Where a line below holds the string "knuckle", that line goes into the answer.

┌──

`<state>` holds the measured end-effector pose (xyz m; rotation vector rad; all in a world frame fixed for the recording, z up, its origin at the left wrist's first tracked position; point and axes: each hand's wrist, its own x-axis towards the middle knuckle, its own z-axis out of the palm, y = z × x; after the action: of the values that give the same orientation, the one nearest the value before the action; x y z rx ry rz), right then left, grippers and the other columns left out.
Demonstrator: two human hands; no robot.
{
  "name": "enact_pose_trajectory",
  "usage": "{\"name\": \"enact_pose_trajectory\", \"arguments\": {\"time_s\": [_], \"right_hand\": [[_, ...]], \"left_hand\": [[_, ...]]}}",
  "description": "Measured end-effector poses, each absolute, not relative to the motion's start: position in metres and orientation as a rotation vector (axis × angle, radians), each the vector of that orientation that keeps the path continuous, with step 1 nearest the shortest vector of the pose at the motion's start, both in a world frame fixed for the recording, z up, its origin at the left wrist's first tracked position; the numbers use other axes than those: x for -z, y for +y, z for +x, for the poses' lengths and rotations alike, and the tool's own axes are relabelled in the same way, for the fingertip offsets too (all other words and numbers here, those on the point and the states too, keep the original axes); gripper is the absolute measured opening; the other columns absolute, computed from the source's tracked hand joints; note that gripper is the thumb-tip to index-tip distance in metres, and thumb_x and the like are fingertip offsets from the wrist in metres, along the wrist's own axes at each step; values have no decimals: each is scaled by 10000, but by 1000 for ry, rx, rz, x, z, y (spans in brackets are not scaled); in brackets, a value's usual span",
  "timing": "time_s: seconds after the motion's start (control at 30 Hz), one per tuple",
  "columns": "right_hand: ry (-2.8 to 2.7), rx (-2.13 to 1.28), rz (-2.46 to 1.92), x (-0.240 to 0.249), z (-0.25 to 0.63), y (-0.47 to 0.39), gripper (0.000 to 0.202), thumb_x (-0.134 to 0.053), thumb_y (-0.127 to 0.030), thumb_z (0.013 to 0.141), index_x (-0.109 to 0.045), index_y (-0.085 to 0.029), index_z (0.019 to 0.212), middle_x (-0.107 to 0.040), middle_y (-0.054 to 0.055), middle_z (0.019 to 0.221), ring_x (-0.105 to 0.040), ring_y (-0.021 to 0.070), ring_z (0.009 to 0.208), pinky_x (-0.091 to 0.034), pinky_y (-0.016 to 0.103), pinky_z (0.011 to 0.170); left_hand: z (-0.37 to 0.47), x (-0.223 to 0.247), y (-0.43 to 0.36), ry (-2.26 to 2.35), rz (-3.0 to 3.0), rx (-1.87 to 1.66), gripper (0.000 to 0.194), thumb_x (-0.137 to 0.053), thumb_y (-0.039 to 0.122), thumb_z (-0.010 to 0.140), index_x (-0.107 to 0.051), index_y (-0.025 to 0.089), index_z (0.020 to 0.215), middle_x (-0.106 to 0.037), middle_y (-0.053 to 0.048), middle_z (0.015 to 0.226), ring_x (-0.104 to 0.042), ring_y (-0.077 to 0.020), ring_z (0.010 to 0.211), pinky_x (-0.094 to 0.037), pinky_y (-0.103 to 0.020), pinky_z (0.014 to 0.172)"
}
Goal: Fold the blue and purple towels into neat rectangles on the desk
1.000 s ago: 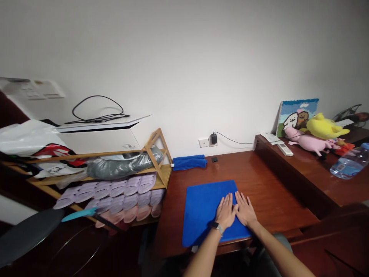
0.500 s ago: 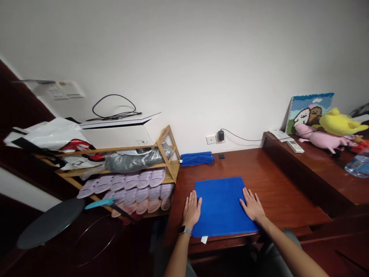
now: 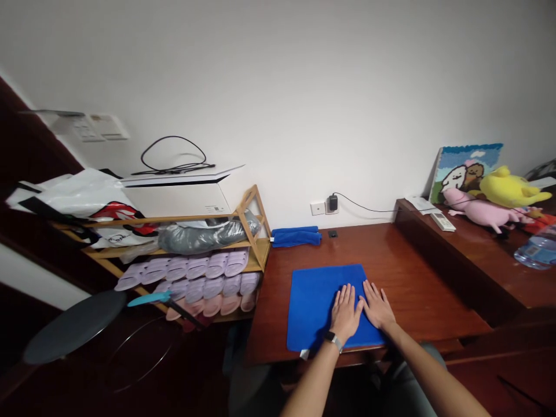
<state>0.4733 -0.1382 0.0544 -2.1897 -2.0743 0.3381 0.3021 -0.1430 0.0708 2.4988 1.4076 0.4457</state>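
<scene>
A blue towel [image 3: 310,304] lies spread flat on the reddish-brown wooden desk [image 3: 417,289], with a small white tag at its near edge. On the right half of the towel, my left hand [image 3: 346,313] rests palm down with fingers stretched out; a watch is on its wrist. Just beside it, my right hand [image 3: 379,305] lies flat over the towel's right edge, fingers apart. The two thumbs nearly meet. Neither hand grasps anything.
Rolled blue towels [image 3: 296,236] lie at the desk's back left. Left stands a wooden rack [image 3: 256,231] with slippers [image 3: 204,266] and a white box [image 3: 182,200]. On the raised right surface are plush toys [image 3: 482,211], a remote control [image 3: 443,222] and a water bottle [image 3: 536,252].
My left hand has moved right across the towel, from its left edge to beside my right hand. My right hand stays at the right edge. The towel lies flat as before.
</scene>
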Motion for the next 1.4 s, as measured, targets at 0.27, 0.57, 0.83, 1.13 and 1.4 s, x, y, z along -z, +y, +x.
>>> {"name": "enact_pose_trajectory", "arguments": {"time_s": [0.27, 0.57, 0.83, 1.13, 1.4], "right_hand": [[-2075, -235, -2111, -44, 471, -188, 703, -114, -544, 1054, -186, -210, 1669, -208, 8, 1731, -109, 221, 1613, -68, 482, 1310], [-2080, -278, -2127, -43, 467, -206, 686, -168, -516, 1055, -171, -202, 1665, -188, 21, 1728, -120, 232, 1611, -62, 498, 1311], [-2086, -259, -2119, -41, 468, -208, 674, -241, -462, 1044, -176, -211, 1666, -188, 17, 1730, -105, 246, 1613, -81, 502, 1309], [-2037, -261, -2121, -41, 468, -209, 733, -151, -586, 1051, -157, -197, 1672, -217, 24, 1726, -124, 231, 1611, -71, 498, 1311], [-2048, -283, -2152, -35, 470, -205, 746, -171, -599, 1041, -185, -199, 1671, -229, 30, 1726, -138, 223, 1608, -88, 498, 1310]], "left_hand": [[307, -49, -147, 1422, 2507, -476, 701, -173, 536, 1071, -193, 171, 1669, -243, -90, 1723, -165, -244, 1603, -202, -503, 1322], [323, -60, -153, 1362, 2549, -433, 707, -161, 542, 1072, -248, 151, 1655, -274, -97, 1714, -187, -228, 1602, -160, -475, 1329], [314, -52, -169, 1278, 2595, -387, 666, -185, 511, 1080, -126, 223, 1678, -237, -44, 1724, -188, -218, 1600, -198, -476, 1324], [129, -48, -159, 2005, 2351, -403, 720, -205, 578, 1068, -240, 167, 1659, -328, -116, 1687, -284, -275, 1571, -261, -520, 1287], [122, -44, -164, 2030, 2368, -433, 718, -237, 577, 1067, -209, 183, 1667, -348, -119, 1676, -306, -281, 1562, -288, -523, 1275]]}}
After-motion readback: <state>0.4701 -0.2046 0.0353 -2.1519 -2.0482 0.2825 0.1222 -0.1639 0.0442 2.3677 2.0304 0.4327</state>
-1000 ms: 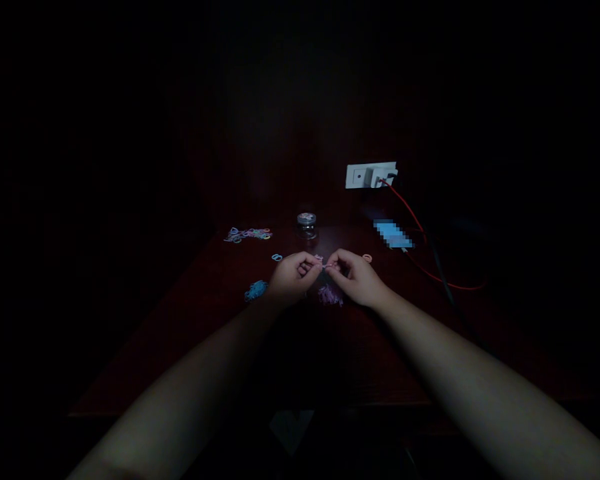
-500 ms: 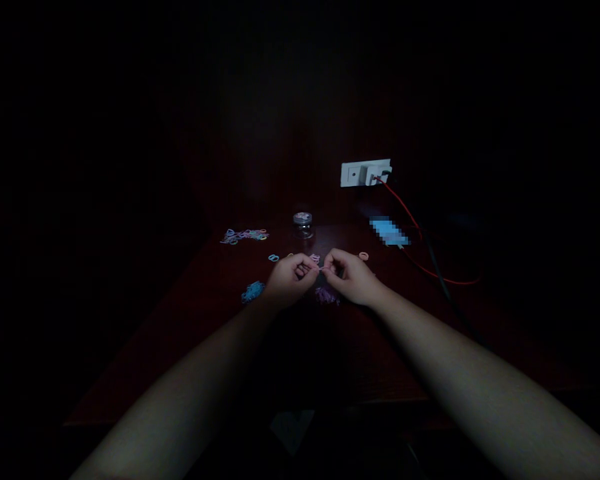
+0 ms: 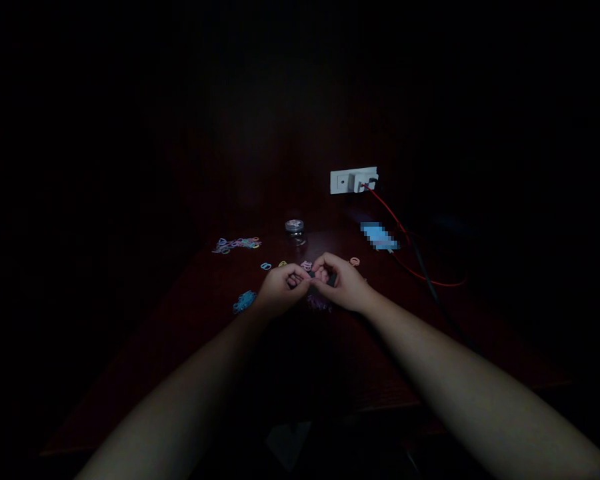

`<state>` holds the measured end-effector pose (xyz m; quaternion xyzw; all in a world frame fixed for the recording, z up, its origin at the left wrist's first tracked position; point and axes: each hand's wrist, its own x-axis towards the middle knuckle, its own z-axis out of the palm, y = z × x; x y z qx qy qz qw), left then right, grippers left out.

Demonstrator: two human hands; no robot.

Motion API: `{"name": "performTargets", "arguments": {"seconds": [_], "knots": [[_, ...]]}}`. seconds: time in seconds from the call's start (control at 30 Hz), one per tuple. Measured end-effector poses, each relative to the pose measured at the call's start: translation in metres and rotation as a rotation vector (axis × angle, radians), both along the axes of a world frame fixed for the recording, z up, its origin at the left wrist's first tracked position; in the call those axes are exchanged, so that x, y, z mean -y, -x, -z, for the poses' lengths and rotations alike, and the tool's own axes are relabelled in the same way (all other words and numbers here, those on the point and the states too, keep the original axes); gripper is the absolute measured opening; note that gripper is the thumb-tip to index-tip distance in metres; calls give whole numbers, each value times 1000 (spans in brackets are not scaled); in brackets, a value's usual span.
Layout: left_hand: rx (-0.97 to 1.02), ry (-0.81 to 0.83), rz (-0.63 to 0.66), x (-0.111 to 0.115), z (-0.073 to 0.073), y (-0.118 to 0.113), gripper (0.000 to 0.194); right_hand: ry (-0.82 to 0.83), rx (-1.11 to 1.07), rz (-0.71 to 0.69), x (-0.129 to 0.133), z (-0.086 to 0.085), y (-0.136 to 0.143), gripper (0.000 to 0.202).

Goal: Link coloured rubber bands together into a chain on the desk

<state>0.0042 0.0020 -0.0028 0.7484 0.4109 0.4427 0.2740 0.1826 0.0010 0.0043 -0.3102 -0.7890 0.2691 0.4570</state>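
Observation:
My left hand (image 3: pixel 286 287) and my right hand (image 3: pixel 341 283) meet at their fingertips over the dark red table. The fingers of both are closed in a pinch, and what sits between them is too small and dim to make out. Just beyond the fingertips lie a few pink bands (image 3: pixel 306 265). A purple pile of bands (image 3: pixel 320 303) shows below my hands, partly covered. Left of my left hand is a blue pile of bands (image 3: pixel 245 302), with a pair of light blue bands (image 3: pixel 265 266) and a yellow band (image 3: pixel 283 264) farther back.
A clear round jar (image 3: pixel 295 232) stands at the back of the table (image 3: pixel 180 333). Mixed coloured bands (image 3: pixel 237 245) lie back left, orange bands (image 3: pixel 355 261) right. A blurred blue device (image 3: pixel 379 236) has a red cable (image 3: pixel 410 270); a wall socket (image 3: pixel 353 181) holds a plug.
The view has shifted, so the table things appear slightly lower and farther left. My fingertips have come together, and the pink strand seen between them before no longer shows clearly.

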Motion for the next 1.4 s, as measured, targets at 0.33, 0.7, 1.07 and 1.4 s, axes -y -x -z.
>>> {"name": "performTargets", "arguments": {"seconds": [0.33, 0.7, 1.07, 1.4], "knots": [[17, -33, -30, 0, 0, -1, 11, -73, 86, 180, -1, -5, -16, 9], [49, -16, -36, 5, -4, 4, 22, 266, 218, 591, -18, 8, -99, 18], [110, -34, -108, 10, -2, 11, 28, 343, 291, 506, -19, 19, -97, 11], [204, -143, -190, 6, 1, 15, 33, 275, 315, 522, -14, 8, -93, 40]]}}
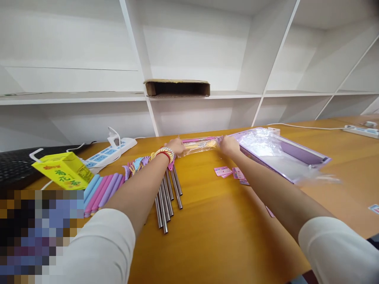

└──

▶ **RESPONSE AREA**
`<state>` holds the measured end-effector pose (xyz m; rotation vector rad; all in a world frame fixed for the recording, z up, its origin at the left wrist's first tracked position; point and axes: each hand's wrist, its own x-axis towards the middle knuckle, its own z-axis out of the palm, y = z × x; after the action: of the values that give the same orientation, the one nearest the value before the action; x y z rx ry rz), right then left, grippers and the other columns left out.
`<state>` holds the measured end-effector pose (xyz m; quaternion xyzw; all in a world frame fixed for the recording, z up, its origin at the left wrist's first tracked position; point and axes: each hand's wrist, its own x-axis towards the middle knuckle, its own z-axis out of the palm, y = z × x; x y z qx qy qz qw), left then right, grippers left out.

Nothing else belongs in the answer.